On February 3, 2012, appellant and M.M. picked up the children from the placement

residence “unexpectedly” and “without any clothing or supplies.” The Department was

unable to locate the children and petitioned the court for temporary managing

conservatorship.      The Department cited appellant’s “ongoing methamphetamine use

and untreated mental illness with vulnerable children in her care” as grounds for

removal. The trial court granted the Department’s petition.

       The trial court held an adversary hearing on February 15, 2012. J.S., the father

of J.E.S., was contacted by phone to inform him of the adversary hearing, but he did not

appear.     The trial court issued a temporary order confirming the Department’s

conservatorship.       The temporary order required appellant to comply with “each

requirement of the Department’s original, or any amended, service plan.” Appellant

signed the service plans promising to refrain from using illegal drugs and acknowledging

that if she failed to comply with the plans’ requirements, she would not regain custody of

her children, and could permanently lose custody.

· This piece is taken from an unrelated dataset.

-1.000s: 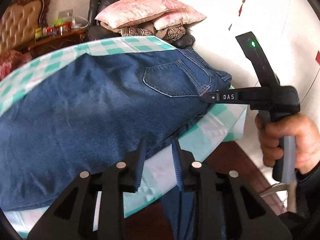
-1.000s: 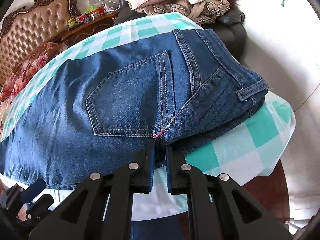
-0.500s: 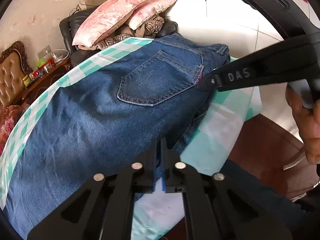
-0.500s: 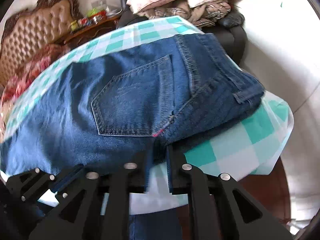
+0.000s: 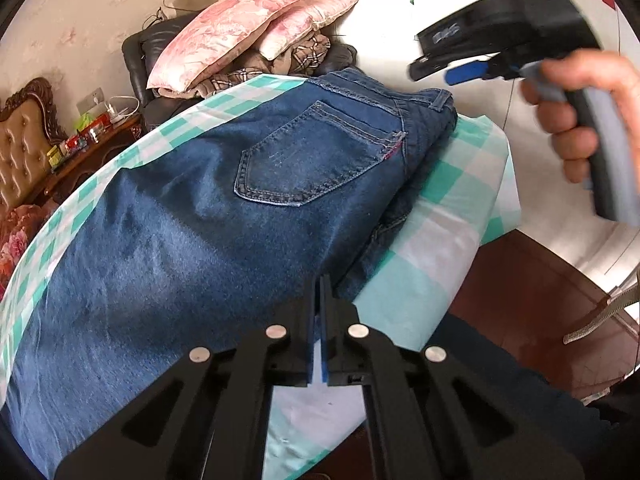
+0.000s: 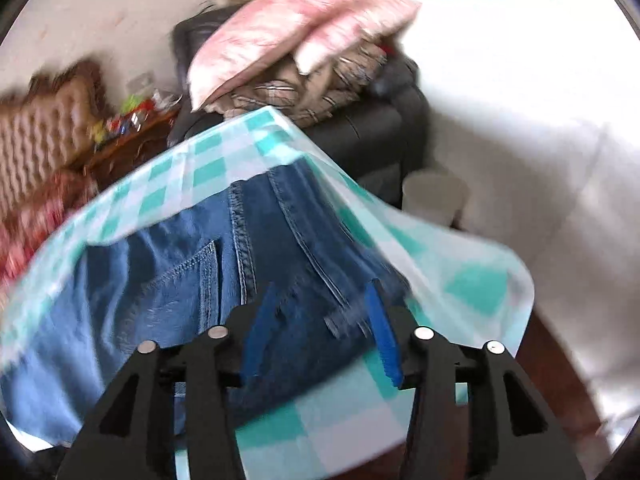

       Following a status hearing held on March 28, 2012, the Department could not

contact appellant for a period of approximately three months despite multiple attempts.

Once the Department resumed contact with appellant, they learned that she had moved

from Three Rivers, Texas to Beeville, Texas without notifying the Department in order to

“start a new lifestyle.” The Department later learned that for part of that time appellant

had checked herself into the Rainbow House in Corpus Christi and later moved to the

Women’s Shelter, stating that she did not want to return to her house because of the


       4
         There is no information in the record about the persons who agreed to care for the children or
whether the placement family was composed of relatives.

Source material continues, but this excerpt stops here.